■ What to do
Each line of the data has to be written out again exactly as shown.

■ Data below
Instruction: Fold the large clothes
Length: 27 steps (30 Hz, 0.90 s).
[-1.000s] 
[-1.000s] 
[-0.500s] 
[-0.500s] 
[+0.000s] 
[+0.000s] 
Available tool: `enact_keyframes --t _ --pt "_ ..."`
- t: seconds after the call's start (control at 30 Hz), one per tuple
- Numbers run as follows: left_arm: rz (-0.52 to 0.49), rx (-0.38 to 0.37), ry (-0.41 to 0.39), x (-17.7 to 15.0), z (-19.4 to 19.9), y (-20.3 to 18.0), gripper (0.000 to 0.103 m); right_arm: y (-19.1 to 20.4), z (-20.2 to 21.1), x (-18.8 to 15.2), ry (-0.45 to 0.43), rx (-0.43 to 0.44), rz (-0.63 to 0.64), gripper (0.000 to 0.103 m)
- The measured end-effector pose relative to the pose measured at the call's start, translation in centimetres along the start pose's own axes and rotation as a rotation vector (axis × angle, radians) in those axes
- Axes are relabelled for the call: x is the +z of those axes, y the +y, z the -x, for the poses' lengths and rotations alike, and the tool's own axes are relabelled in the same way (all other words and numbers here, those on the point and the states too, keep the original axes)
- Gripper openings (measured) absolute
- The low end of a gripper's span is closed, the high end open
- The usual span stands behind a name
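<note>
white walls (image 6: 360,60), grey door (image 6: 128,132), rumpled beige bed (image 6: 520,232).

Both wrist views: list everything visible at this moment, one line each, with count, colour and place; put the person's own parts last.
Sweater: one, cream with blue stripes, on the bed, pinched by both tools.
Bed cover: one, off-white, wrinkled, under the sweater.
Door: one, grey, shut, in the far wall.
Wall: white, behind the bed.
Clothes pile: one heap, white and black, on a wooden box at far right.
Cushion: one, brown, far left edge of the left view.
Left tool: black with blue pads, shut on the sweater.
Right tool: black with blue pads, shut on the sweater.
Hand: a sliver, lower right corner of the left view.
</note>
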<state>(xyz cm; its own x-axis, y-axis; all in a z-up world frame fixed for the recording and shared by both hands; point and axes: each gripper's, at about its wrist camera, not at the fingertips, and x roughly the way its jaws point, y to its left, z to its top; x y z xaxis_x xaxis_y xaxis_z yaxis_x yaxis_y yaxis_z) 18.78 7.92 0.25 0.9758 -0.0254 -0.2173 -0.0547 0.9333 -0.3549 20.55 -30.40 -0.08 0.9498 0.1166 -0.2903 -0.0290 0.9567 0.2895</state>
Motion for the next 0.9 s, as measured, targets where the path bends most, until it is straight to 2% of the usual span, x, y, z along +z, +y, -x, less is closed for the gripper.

■ Worked solution
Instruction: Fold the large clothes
Length: 27 steps (30 Hz, 0.90 s).
[-1.000s] 
[-1.000s] 
[-0.500s] 
[-0.500s] 
[+0.000s] 
[+0.000s] 
Available tool: `enact_keyframes --t _ --pt "_ ..."`
- t: seconds after the call's start (control at 30 Hz), one per tuple
- Numbers run as follows: left_arm: rz (-0.52 to 0.49), rx (-0.38 to 0.37), ry (-0.41 to 0.39), x (-17.7 to 15.0), z (-19.4 to 19.9), y (-20.3 to 18.0), gripper (0.000 to 0.103 m); right_arm: y (-19.1 to 20.4), z (-20.2 to 21.1), x (-18.8 to 15.2), ry (-0.45 to 0.43), rx (-0.43 to 0.44), rz (-0.63 to 0.64), gripper (0.000 to 0.103 m)
- The measured end-effector pose relative to the pose measured at the call's start, translation in centimetres along the start pose's own axes and rotation as a rotation vector (axis × angle, radians) in those axes
- Axes are relabelled for the call: x is the +z of those axes, y the +y, z the -x, for the poses' lengths and rotations alike, and the tool's own axes are relabelled in the same way (all other words and numbers here, those on the point and the states too, keep the original axes)
- Gripper openings (measured) absolute
- The low end of a gripper's span is closed, the high end open
- The usual span stands behind a name
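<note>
white walls (image 6: 360,60), grey door (image 6: 128,132), rumpled beige bed (image 6: 520,232).

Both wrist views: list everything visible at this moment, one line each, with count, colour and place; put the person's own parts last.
Sweater: one, cream with blue stripes, on the bed, pinched by both tools.
Bed cover: one, off-white, wrinkled, under the sweater.
Door: one, grey, shut, in the far wall.
Wall: white, behind the bed.
Clothes pile: one heap, white and black, on a wooden box at far right.
Cushion: one, brown, far left edge of the left view.
Left tool: black with blue pads, shut on the sweater.
Right tool: black with blue pads, shut on the sweater.
Hand: a sliver, lower right corner of the left view.
</note>
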<state>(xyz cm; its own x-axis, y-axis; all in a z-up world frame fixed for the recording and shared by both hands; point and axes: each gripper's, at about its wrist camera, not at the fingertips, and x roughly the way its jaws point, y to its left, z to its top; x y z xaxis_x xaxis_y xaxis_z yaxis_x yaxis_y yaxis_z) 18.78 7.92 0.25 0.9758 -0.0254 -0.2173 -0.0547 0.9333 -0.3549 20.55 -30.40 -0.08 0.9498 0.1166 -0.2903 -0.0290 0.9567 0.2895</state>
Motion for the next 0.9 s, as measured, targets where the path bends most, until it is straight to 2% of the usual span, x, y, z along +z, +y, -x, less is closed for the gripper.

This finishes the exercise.